● Your task:
Counting every line in the entries below where the word "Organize" occurs, report how many there are. Give only that number.

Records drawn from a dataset

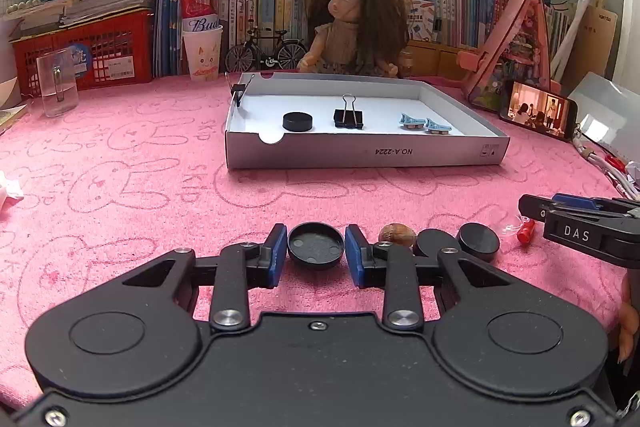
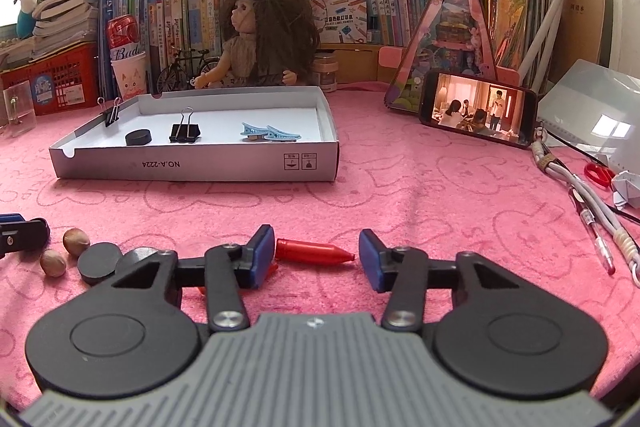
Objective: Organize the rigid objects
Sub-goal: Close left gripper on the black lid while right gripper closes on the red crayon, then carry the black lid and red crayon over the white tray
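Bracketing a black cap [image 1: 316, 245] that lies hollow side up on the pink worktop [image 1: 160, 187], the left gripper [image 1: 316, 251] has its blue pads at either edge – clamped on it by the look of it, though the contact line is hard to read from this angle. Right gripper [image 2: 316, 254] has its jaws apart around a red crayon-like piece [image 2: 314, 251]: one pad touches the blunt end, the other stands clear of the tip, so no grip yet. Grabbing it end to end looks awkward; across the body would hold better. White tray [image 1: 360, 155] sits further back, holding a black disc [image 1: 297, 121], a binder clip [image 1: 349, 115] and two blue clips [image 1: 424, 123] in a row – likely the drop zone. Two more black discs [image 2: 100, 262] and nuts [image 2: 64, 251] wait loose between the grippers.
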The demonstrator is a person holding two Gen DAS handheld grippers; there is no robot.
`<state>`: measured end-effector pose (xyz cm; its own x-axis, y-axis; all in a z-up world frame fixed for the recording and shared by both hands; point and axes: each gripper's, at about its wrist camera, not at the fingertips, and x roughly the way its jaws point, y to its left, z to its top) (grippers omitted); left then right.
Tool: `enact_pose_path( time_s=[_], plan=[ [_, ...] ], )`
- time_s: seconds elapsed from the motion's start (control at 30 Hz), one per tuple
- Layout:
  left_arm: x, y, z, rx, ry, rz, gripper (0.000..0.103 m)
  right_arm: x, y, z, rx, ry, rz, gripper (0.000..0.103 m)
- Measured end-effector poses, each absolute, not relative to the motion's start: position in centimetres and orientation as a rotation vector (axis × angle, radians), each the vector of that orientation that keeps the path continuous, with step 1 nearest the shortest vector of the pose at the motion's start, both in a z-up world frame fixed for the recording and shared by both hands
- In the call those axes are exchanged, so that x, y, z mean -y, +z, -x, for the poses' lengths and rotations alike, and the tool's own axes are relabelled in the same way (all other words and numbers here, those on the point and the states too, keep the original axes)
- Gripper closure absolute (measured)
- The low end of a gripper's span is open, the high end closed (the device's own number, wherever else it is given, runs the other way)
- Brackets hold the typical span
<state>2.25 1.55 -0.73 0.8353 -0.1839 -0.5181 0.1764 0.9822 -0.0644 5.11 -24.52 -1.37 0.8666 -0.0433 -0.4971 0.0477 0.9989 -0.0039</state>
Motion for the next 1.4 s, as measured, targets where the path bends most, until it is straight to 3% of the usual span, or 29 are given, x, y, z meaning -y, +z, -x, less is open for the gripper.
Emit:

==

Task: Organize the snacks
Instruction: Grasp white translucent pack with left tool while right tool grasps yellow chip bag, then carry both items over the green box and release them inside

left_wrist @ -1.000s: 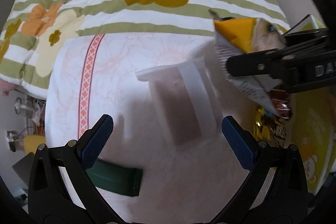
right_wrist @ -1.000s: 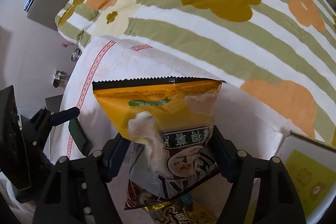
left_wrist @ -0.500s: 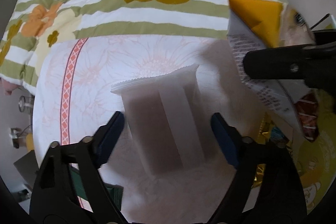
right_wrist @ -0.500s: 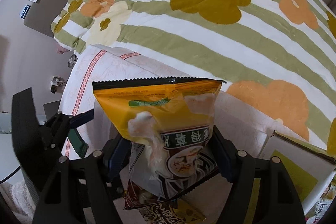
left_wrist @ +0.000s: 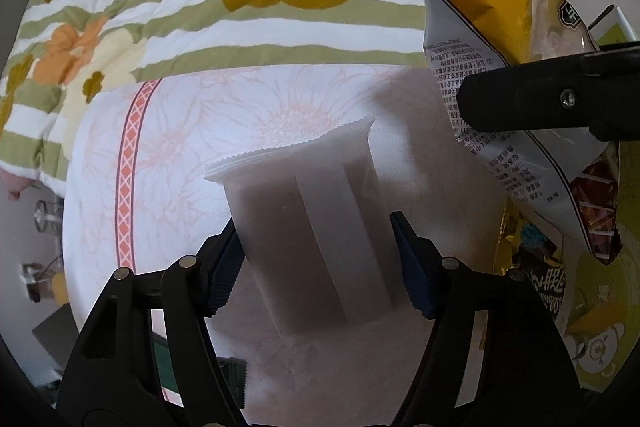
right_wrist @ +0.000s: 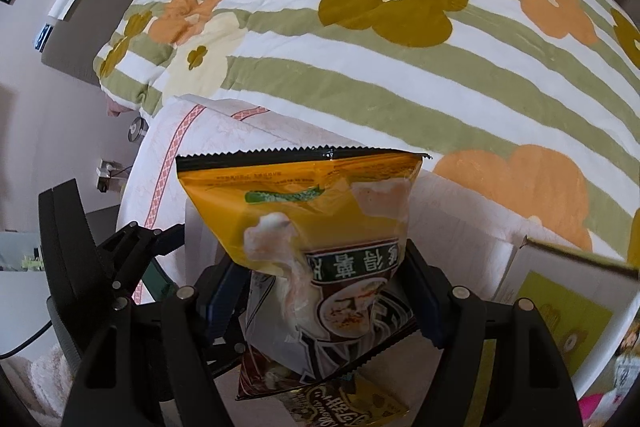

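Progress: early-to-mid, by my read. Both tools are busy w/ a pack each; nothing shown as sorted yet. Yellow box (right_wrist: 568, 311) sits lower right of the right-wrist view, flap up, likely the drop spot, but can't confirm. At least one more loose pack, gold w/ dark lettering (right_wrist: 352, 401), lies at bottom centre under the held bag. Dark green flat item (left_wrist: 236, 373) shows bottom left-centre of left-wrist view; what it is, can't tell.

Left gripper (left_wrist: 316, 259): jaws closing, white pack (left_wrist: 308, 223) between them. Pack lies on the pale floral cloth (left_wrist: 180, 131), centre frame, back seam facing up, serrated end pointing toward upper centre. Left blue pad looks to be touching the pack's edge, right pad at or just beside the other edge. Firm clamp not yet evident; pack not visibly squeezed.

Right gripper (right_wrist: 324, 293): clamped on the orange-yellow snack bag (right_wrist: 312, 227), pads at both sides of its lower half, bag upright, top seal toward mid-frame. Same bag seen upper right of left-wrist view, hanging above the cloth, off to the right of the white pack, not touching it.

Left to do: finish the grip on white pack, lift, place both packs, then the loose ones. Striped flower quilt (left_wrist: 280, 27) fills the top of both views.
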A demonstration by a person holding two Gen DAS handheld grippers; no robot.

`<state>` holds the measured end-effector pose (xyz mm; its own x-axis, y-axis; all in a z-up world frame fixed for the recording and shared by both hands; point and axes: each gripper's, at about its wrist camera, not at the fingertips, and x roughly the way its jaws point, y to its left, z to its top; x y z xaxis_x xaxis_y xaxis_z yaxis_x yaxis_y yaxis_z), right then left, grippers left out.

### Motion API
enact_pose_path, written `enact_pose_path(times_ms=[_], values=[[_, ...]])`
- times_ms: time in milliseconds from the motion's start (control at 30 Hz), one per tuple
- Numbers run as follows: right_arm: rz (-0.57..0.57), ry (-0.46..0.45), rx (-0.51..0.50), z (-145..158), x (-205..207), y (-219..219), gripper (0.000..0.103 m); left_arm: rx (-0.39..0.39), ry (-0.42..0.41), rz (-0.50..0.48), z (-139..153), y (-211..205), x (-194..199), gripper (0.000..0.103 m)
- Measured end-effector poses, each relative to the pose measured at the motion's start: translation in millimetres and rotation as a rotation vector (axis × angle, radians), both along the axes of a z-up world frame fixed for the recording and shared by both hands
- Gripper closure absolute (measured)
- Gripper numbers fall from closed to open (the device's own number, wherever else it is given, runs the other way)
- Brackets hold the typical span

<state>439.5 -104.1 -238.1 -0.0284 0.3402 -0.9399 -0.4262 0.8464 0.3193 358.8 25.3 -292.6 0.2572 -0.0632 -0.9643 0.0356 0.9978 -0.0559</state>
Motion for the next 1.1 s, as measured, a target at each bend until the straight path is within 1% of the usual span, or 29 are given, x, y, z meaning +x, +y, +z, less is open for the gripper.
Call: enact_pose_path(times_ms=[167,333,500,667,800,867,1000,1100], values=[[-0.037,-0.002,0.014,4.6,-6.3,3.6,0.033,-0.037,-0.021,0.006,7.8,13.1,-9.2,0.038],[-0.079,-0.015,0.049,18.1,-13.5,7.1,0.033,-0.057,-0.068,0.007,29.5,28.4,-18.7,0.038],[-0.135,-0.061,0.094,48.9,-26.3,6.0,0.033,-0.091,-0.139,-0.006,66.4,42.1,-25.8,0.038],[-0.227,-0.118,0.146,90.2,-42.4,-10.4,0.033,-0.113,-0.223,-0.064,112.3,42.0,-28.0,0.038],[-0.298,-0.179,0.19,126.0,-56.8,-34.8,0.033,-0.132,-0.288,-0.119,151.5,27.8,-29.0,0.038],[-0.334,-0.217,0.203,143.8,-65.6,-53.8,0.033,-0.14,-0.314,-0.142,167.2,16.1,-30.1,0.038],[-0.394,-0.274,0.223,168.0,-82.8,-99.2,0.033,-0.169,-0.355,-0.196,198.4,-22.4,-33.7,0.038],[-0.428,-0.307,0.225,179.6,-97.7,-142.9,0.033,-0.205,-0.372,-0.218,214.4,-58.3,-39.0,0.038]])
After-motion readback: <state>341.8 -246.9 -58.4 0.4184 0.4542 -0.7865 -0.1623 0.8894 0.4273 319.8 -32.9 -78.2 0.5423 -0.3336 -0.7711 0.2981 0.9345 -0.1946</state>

● Output below:
2